TEMPO.CO, Jakarta - Mantan Presiden sekaligus pendiri Yayasan Aksi Cepat Tanggap atau ACT Ahyudin kembali menyambangi Gedung Bareskrim Polri bersama kuasa hukumnya, Teuku Pupun Zulkifli usai ditetapkan tersangka pada Senin, 25 Juli 2022.
"Iya, kan sekarang status saya sudah naik dari saksi menjadi tersangka, makanya dapat panggilan jam 13.30 menghadap lagi penyidik di Bareskrim," kata Ahyudin kepada wartawan, Jumat, 29 Juli 2022.
Menanggapi statusnya sekarang, Ahyudin hanya berpasrah. "Kita ikuti proses hukum ini," katanya.
Selain itu, ia menyampaikan bahwa dirinya belum mendapat penjelasan detail dari penyidik terkait statusnya sebagai tersangka. "Belum disampaikan, makanya baru akan diikuti siang hari ini," ujarnya.
Dia menegaskan bahwa dirinya hanya mengikuti proses hukum. "Sebagai warga negara, saya sebelumnya sembilan kali datang sebagai saksi, maka sebagai tersangka pun insyaallah, saya akan ikuti semua proses hukum ini dengan sebaik-baiknya dengan penuh kooperatif," ujarnya.
Ahyudin berharap proses hukum yang dijalaninya berakhir dengan kebaikan. "Moga-moga proses ini semuanya, akhirnya adalah kebaikan dan perbaikan," ucapnya.
Begitu pula dengan kemungkinan penahanan, Ahyudin menyerahkannya kepada penyidik. "Sepenuhnya hak penyidik. Kami akan hargai," katanya.
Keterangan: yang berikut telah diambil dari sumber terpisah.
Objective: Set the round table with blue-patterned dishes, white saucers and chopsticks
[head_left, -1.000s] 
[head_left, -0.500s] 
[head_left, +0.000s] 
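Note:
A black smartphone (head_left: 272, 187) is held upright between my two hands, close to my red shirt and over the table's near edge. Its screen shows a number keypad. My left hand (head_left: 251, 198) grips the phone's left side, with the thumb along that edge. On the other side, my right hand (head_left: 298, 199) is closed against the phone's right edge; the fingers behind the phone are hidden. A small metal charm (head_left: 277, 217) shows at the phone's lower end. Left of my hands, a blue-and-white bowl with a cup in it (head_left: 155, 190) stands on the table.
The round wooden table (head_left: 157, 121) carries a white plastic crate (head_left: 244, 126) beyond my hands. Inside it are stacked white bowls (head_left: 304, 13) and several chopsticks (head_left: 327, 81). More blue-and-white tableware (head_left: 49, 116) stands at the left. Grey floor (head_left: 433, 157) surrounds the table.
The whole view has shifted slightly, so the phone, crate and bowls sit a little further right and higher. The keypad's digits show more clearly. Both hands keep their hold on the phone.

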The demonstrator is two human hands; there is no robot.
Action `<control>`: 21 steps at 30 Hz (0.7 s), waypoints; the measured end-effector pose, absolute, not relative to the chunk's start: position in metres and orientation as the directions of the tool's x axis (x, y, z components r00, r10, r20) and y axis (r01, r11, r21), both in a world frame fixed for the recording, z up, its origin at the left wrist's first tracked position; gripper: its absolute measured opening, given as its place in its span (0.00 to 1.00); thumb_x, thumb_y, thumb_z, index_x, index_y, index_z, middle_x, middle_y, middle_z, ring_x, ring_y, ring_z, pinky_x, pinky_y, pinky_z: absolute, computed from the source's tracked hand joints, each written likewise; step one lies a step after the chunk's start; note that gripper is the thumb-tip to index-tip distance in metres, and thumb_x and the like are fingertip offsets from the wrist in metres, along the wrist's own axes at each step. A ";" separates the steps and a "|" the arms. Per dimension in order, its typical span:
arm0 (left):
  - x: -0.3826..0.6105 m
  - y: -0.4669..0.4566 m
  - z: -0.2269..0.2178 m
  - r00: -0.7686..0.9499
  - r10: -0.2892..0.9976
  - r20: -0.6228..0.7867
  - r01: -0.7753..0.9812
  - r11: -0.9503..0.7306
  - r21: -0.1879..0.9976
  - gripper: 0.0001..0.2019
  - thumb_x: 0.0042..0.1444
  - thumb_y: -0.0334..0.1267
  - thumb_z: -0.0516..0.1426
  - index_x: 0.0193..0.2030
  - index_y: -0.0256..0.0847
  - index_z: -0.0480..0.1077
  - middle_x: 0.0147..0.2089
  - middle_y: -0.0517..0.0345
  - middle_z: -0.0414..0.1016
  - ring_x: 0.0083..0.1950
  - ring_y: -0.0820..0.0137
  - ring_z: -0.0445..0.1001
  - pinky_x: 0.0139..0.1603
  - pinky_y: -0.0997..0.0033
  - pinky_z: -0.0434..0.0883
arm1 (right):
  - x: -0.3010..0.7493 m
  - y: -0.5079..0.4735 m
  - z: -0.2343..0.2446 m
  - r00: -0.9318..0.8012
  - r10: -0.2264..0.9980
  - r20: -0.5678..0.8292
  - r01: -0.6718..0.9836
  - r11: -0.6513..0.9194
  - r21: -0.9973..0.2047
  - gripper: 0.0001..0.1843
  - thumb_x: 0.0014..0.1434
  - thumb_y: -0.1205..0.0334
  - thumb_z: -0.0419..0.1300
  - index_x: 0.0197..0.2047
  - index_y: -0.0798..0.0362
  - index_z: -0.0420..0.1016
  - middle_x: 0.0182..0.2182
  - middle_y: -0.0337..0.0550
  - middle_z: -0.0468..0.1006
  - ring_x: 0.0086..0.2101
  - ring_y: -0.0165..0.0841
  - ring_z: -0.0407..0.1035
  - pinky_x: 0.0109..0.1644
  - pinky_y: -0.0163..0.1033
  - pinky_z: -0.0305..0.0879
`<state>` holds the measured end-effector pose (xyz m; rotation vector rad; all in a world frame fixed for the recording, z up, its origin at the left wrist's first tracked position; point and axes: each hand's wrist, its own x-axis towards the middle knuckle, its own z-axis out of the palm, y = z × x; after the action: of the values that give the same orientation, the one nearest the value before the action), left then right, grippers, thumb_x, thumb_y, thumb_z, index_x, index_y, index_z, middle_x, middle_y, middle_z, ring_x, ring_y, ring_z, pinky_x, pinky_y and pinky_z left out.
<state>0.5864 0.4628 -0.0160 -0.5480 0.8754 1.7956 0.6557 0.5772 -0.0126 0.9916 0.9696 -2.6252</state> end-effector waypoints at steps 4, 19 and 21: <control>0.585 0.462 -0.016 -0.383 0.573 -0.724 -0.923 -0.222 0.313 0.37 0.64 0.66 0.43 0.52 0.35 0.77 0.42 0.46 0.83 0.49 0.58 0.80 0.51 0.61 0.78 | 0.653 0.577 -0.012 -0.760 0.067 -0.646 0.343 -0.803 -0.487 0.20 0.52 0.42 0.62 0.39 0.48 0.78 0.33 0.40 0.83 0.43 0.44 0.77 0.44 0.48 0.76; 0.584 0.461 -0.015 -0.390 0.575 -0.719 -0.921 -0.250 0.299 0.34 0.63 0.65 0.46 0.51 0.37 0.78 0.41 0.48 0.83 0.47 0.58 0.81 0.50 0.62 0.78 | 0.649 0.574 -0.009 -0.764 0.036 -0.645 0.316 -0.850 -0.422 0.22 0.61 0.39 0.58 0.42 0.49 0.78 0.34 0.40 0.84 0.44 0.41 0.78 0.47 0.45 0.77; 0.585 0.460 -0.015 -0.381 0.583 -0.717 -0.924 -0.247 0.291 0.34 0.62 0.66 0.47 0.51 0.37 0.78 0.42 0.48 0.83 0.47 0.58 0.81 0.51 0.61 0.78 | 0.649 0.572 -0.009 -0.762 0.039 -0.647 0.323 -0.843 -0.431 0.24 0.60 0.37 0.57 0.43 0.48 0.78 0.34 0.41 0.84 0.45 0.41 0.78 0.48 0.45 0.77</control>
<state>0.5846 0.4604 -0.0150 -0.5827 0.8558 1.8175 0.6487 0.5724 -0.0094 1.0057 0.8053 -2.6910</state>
Ketika ditanya praperadilan, Ahyudin belum bisa menyampaikan karena pihaknya akan mengikuti proses hukum. "Kita ikuti dulu," ujarnya.
Sebelumnya, Divisi Humas Mabes Polri menyampaikan bahwa pada 22-23 Juli 2022 telah dilaksanakan kegiatan penggeledahan oleh personel Direktorat Tindak Pidana Ekonomi dan Khusus Bareskrim Polri di kantor Yayasan Aksi Cepat Tanggap atau ACT di Gedung Menara 165, Gudang Wakaf Distribusi Centre (WDC), Global Wakaf Korporat, Kabupaten Bogor.
Ahyudin merupakan Ketua Pembina pada 2019-2022, serta sebagai pengendali Yayasan ACT dan badan hukum terafiliasi dengan Yayasan ACT. "Mens rea adalah mendirikan Yayasan ACT untuk menghimpun dana melalui berbagai bentuk donasi," ujar Ramadhan.
Bersamaan dengan pendiri yayasan, kata dia, pembina, pengawas, dan pengurus telah mendirikan sekaligus duduk dalam direksi dan komisaris agar dapat memperoleh gaji, serta fasilitas lainnya. Pada 2015, keempat petinggi tersebut membuat SKB pembina dan pengawas Yayasan ACT perihal pemotongan donasi 20 sampai 23 persen.
Pada 2020 mereka membuat kesepakatan Dewan Syariah ACT tentang pemotongan dana operasional 30 persen dari dana donasi. Kemudian, menggerakan Yayasan ACT untuk mengikuti program dana bantuan Boeing atau BCIF (Boeing Community Investment Fund) terhadap ahli waris korban Lion Air JT-610.
"Actus reus memperoleh gaji serta fasilitas lainnya bersama dengan pendiri yayasan, pembina, pengawas dengan duduk dalam direksi dan Komisaris di badan hukum yang terafiliasi dengan yayasan ACT," ujarnya.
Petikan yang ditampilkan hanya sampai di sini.